Adalja a ajouté que la plupart des personnes qui ont un faible risque de contracter une maladie grave à cause de COVID-19 seront bien protégées avec deux doses de vaccins à ARNm.

“Pour les personnes à haut risque, un rappel et un maintien sont nécessaires”, a-t-il déclaré.

Le Dr Monica Gandhi, médecin spécialiste des maladies infectieuses et professeur de médecine à l’Université de Californie à San Francisco, soutient l’idée que les anticorps mesurés dans les études ne sont pas toujours révélateurs du degré de protection des personnes vaccinées contre les variantes actuelles et futures du COVID-19. Le système immunitaire produit des cellules B et T en réponse à une infection ; les cellules B produisent des anticorps et les cellules T attaquent et tuent spécifiquement les agents pathogènes. La science suggère que la protection des cellules B à mémoire est souvent de longue durée.

“Les cellules B à mémoire sont générées par les vaccins et il a été démontré qu’elles reconnaissent les différentes variantes du SRAS-CoV-2 à mesure qu’elles apparaissent”, a déclaré Gandhi. “Bien que nous ne sachions pas combien de temps dureront les cellules B à mémoire issues de la vaccination ou de l’infection par le SRAS-CoV-2, les survivants de la pandémie de grippe de 1918 ont pu produire des anticorps à partir de cellules B à mémoire lorsque leur sang a été exposé à la même souche neuf décennies plus tard.”
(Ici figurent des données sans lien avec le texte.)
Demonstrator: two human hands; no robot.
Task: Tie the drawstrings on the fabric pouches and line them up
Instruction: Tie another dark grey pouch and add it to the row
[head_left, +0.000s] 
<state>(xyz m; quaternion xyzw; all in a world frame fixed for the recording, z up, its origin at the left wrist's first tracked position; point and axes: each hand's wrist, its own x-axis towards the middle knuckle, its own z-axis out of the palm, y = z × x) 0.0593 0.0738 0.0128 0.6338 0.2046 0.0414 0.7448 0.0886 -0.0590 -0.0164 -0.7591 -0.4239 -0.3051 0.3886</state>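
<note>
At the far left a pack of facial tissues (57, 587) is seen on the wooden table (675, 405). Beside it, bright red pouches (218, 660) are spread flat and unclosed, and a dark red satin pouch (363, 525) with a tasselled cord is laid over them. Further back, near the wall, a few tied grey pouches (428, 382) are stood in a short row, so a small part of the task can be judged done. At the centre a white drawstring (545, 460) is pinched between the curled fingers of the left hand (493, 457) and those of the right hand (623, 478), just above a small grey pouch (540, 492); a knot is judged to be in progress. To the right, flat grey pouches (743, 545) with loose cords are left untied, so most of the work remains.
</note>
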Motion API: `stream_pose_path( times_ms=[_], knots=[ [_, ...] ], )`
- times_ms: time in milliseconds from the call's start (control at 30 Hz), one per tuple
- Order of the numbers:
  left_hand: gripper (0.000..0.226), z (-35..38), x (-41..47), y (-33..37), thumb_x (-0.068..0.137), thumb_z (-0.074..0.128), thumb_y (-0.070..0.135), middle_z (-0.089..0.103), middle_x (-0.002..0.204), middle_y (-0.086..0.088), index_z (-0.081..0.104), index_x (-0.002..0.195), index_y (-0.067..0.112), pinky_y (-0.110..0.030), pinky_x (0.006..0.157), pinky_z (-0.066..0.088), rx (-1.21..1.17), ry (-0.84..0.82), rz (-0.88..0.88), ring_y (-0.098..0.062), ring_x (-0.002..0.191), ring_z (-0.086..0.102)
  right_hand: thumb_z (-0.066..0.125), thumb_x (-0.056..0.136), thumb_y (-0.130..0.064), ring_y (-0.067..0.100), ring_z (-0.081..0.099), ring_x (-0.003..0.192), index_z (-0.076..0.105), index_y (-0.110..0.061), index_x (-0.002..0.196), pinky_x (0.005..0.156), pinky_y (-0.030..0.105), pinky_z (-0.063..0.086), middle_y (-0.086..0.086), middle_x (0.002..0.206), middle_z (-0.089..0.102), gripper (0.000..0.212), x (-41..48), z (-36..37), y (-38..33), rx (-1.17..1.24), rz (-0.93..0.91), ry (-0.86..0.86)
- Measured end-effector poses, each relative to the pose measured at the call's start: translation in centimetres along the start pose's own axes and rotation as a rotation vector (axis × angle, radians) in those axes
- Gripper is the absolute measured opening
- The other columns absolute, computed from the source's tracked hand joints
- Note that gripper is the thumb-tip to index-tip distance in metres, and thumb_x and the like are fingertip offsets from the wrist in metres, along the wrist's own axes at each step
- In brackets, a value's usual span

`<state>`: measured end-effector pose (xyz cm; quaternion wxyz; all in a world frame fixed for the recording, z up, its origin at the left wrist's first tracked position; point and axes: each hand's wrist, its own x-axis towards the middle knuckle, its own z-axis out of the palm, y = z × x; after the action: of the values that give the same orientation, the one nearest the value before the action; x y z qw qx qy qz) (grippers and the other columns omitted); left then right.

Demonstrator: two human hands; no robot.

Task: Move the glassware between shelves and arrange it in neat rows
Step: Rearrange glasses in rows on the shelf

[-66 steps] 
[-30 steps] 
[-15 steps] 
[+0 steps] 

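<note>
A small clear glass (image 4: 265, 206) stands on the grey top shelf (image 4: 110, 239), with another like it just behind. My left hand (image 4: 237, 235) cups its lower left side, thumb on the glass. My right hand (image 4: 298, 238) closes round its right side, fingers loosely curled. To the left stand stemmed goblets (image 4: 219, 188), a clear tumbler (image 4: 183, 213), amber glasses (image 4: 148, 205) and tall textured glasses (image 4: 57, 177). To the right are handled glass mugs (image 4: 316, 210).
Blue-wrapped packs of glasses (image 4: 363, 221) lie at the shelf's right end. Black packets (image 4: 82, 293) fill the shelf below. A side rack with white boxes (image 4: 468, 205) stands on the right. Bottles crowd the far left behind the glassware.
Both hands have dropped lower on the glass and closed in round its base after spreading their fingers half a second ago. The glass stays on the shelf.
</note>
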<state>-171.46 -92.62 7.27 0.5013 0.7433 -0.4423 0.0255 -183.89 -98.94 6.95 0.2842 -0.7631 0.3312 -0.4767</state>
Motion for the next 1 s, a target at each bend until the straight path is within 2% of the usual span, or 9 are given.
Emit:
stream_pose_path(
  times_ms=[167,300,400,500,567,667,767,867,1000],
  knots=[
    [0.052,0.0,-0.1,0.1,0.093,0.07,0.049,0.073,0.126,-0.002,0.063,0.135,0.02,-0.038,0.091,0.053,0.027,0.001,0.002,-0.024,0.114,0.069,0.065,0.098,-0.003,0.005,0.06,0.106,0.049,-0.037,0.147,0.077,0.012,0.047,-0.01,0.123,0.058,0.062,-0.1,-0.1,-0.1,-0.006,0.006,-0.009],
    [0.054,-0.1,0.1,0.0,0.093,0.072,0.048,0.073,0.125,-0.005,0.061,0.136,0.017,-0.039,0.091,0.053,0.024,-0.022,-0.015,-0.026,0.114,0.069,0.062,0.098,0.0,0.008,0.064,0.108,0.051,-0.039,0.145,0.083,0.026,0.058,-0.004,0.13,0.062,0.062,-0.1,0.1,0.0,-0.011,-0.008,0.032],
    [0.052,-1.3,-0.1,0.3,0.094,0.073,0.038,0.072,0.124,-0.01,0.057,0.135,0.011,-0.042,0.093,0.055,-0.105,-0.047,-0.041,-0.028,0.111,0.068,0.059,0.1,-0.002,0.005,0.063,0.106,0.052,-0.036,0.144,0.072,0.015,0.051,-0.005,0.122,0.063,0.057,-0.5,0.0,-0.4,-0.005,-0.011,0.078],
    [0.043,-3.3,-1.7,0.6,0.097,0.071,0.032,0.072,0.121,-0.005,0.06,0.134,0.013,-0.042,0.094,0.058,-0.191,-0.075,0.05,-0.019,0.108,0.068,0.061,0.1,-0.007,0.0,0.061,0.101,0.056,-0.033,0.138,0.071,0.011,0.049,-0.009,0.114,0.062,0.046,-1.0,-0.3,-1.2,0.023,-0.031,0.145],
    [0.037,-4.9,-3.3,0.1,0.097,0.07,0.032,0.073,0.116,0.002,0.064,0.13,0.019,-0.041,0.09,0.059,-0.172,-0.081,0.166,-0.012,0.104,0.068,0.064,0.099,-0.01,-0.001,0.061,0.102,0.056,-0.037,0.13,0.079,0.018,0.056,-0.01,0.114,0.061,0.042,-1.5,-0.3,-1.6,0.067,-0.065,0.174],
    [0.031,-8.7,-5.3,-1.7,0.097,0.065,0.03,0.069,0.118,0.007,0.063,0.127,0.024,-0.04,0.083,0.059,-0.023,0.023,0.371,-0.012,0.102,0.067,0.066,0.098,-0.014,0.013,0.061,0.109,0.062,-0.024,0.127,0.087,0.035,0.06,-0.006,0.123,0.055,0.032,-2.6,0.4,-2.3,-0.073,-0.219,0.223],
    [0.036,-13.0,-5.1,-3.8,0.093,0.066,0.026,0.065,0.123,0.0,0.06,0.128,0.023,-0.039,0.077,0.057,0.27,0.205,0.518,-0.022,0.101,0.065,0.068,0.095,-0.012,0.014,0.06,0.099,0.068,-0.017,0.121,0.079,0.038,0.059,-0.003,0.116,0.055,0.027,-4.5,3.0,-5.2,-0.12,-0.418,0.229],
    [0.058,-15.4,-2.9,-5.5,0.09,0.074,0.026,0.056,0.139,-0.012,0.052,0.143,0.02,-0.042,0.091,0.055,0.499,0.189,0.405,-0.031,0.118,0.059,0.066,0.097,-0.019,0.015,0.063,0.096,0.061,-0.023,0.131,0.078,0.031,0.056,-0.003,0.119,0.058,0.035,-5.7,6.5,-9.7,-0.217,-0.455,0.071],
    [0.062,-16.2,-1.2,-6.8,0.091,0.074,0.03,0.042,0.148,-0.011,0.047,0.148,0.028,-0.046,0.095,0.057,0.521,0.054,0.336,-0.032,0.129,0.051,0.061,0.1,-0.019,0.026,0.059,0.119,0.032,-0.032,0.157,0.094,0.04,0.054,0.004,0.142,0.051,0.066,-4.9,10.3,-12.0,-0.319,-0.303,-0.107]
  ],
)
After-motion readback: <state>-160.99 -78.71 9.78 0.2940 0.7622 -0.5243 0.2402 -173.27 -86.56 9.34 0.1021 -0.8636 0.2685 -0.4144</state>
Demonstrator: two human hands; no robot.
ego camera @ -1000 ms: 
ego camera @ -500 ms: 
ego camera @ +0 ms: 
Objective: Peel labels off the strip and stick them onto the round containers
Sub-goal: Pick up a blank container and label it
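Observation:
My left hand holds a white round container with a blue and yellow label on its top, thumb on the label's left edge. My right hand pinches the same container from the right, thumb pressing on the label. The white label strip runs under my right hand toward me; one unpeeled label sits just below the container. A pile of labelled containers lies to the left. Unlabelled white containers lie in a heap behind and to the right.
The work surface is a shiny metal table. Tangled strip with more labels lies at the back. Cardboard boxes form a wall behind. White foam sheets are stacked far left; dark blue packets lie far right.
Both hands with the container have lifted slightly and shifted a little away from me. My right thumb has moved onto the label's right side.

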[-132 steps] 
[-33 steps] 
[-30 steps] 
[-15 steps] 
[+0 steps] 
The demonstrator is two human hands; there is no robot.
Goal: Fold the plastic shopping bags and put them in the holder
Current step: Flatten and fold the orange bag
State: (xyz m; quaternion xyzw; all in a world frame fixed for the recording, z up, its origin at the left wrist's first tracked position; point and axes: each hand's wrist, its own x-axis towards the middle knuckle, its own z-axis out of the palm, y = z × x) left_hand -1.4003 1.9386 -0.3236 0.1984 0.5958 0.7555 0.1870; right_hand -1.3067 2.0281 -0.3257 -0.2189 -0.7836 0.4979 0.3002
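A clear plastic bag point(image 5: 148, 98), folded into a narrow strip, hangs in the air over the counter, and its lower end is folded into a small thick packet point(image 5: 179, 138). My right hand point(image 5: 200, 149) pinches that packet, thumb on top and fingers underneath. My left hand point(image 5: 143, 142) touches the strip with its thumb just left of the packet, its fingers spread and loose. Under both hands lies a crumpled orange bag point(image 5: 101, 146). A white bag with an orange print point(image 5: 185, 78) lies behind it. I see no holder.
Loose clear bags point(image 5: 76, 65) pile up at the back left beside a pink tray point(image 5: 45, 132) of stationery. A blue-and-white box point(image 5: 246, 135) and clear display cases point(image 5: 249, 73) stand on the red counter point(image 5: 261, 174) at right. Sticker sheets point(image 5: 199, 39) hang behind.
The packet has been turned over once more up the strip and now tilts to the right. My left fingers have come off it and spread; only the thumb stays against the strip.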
Il existe des preuves suggérant qu’un deuxième rappel augmentera les anticorps contre l’omicron, mais il reste de nombreuses inconnues – comme la durée de l’augmentation des anticorps. Selon un article de correspondance récemment publié dans le New England Journalde médecine (NEJM), une quatrième dose rétablit les niveaux d’anticorps antérieurs conférés par les trois premières doses de rappel. Mais les anticorps n’ont été mesurés que quatre à cinq semaines après l’administration de la quatrième dose.

“Il est trop tôt pour dire si la protection est plus durable après la quatrième dose qu’après la troisième, mais personnellement je doute qu’elle le soit – bien que je ne puisse pas en être certain”, a déclaré Paul Hunter, professeur de médecine à l’Université d’East Anglia. “À mon avis, les implications de cette étude sont que nous ne devrions pas nous précipiter pour élargir le déploiement des plans actuels pour une quatrième dose au Royaume-Uni. Bien que je continuerais à progresser avec ce qui est actuellement prévu pour nos groupes les plus vulnérables.”

Le Dr Julian Tang, virologue clinique à l’Université de Leicester, a déclaré dans un communiqué de presse que si l’omicron continue de circuler, il serait peut-être préférable pour les scientifiques de concevoir un vaccin spécifique à la variante.

“Idéalement, nous avons besoin de nouveaux vaccins COVID-19 conçus spécifiquement contre l’omicron si nous voulons améliorer cette protection pour les plus vulnérables – de la même manière que nous mettons à jour le vaccin contre la grippe saisonnière chaque année – pour assurer la meilleure correspondance possible contre la souche virale actuellement en circulation”, a déclaré Tang.